The Germany bosses of the International Pharmaceuticals Novartis, Bristol-Myers Squibb and MSD, the daughter of the US group Merck & Co., unanimously demand that the law are not adopted and instead hold an innovation summit with the federal government.
With the "GKV Finance Stabilization Act", which is to be passed in the next few weeks, Lauterbach wants to compensate for the 17 billion euro deficit of the health insurance companies expected in 2023. Another price moratorium for medicines is planned by the end of 2026. The compulsory discount that manufacturers have to grant the cash registers is to be increased. Only six months after the introduction - instead of a year - manufacturers should be able to freely determine their prices. Price borders and discounts are also planned. Further austerity measures concern pharmacists and doctors.
Feds move from ‘response’ to ‘recovery’ following Fiona
There are approximately 100 personnel per province available to assist Nova Scotia, Prince Edward Island and Newfoundland and Labrador.“Time is of the essence and a speedy response is what’s required,” he said, during a press conference held by a number of federal ministers to provide an update on the storm.

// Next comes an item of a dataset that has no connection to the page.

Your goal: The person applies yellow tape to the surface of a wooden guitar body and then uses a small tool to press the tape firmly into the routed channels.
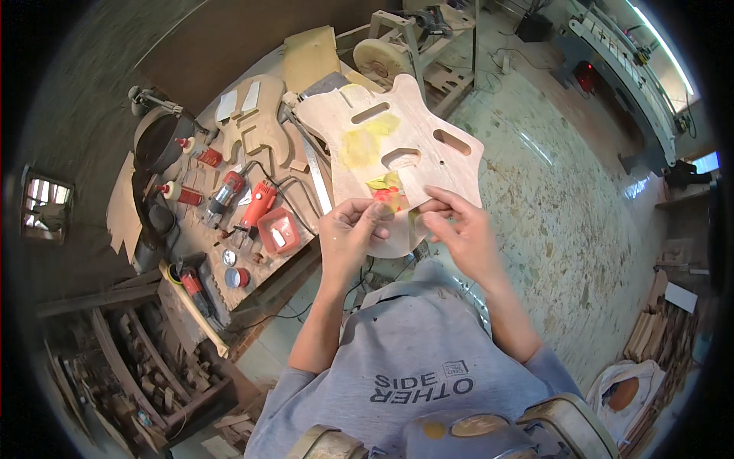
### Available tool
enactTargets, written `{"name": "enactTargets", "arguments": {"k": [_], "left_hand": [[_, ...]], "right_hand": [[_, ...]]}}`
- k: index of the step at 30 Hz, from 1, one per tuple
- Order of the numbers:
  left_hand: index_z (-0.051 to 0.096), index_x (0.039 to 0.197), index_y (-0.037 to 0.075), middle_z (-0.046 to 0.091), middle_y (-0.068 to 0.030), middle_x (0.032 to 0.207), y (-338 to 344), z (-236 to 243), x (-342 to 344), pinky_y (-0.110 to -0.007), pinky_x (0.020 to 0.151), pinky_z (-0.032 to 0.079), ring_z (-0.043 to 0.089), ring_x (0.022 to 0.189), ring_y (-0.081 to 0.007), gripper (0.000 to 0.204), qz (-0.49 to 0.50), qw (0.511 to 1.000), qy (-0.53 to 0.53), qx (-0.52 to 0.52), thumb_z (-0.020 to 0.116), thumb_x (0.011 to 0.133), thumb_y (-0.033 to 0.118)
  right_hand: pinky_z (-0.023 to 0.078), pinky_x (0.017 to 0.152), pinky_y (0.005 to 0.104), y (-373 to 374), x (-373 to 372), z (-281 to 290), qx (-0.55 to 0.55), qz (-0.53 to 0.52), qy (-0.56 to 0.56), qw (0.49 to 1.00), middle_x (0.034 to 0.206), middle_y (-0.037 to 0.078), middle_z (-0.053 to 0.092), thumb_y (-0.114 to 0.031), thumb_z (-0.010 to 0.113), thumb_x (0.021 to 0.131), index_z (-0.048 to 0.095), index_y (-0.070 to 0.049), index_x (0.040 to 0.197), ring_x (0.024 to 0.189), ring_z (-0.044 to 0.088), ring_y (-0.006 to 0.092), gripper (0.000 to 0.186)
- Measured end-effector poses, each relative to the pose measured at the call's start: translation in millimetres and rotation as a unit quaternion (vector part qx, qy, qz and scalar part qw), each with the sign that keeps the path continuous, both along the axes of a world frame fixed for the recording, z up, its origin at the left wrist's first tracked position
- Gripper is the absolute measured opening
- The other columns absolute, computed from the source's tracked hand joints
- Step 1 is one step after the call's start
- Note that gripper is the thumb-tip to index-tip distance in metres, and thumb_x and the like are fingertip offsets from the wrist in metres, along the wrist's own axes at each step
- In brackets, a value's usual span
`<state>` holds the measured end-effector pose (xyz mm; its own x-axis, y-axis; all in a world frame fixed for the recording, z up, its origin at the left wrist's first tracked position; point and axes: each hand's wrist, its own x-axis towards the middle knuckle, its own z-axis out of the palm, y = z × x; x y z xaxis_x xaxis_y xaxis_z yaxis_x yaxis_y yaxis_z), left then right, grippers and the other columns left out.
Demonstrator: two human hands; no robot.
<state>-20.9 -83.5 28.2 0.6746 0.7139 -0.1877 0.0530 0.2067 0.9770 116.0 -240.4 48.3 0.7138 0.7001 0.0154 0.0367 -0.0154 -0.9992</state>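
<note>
In front of me a pale wooden guitar body (451,172) with slot-like cutouts and yellow patches reaches past the bench edge. My left hand (350,229) is at its near side, fingers closed in a pinch on a small yellow-and-red printed wrapper (388,191). Opposite it, my right hand (462,229) has thumb and forefinger closed on the edge of a thin pale strip (415,190) beside the wrapper. Whether strip and wrapper are joined I cannot tell. Both lie over the guitar body, partly hidden by my fingers.
Left, a workbench (264,264) carries a red trim router (258,205), a second router (223,197), glue bottles (200,151), a red tub (279,232) and a guitar-shaped template (256,122). Cables trail below it. A wooden-framed machine (417,46) stands behind; wood scraps (650,325) lean right.
</note>
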Motion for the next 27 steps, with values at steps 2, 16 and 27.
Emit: {"name": "enactTargets", "arguments": {"k": [2,16,27], "left_hand": [[0.075,0.109,-0.006,0.081,-0.0128,0.095,-8,4,4,-0.023,0.062,0.056,0.071,0.069,-0.0095,0.025,0.004,1.0,-0.009,-0.006,0.075,0.106,0.019],[0.074,0.113,-0.003,0.078,-0.0113,0.095,4,-31,-31,-0.024,0.063,0.056,0.07,0.072,-0.0104,0.025,0.242,0.968,-0.047,0.05,0.073,0.107,0.021],[0.059,0.132,-0.006,0.072,-0.0123,0.112,-20,-75,-34,-0.031,0.089,0.056,0.068,0.098,-0.0138,0.058,0.211,0.977,0.017,0.021,0.088,0.091,0.024]], "right_hand": [[0.052,0.068,0.0218,15,1,2,0.015,0.049,0.053,0.997,0.088,0.001,0.073,-0.012,0.075,0.101,0.073,0.003,0.127,0.081,0.066,0.0063,0.03],[0.054,0.061,0.0211,71,74,16,-0.081,0.166,0.052,0.981,0.084,0.003,0.072,-0.011,0.07,0.1,0.073,0.006,0.123,0.064,0.064,0.0046,0.028],[0.049,0.061,0.0279,153,111,21,-0.152,0.27,-0.217,0.926,0.079,0.002,0.067,-0.016,0.069,0.1,0.071,0.007,0.123,0.066,0.058,0.0081,0.032]]}}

"The law in this form must be stopped," says Neil Archer, head of Germany of the US group Bristol Myers Squibb. Archer holds large pieces in Germany. For example, the high number of well -qualified workers speak for the location. In contrast to neighboring countries such as Poland, Germany is also well supplied with innovative medication. “I would regret it if that changes. The new law can happen, ”says Archer.
The planned set is currently at risk of care for patients, says Chantal Friebertshäuser, head of MSD: “Schrid innovations that increase the survival time of patients are no longer rewarded when setting up. We have to ask ourselves whether we can bring innovative medication onto the market as before. ”In 2021, the pharmaceutical industry caused massive savings in the healthcare sector through legally required discounts and fixed amounts of 21 billion euros, said Friebertshäuser.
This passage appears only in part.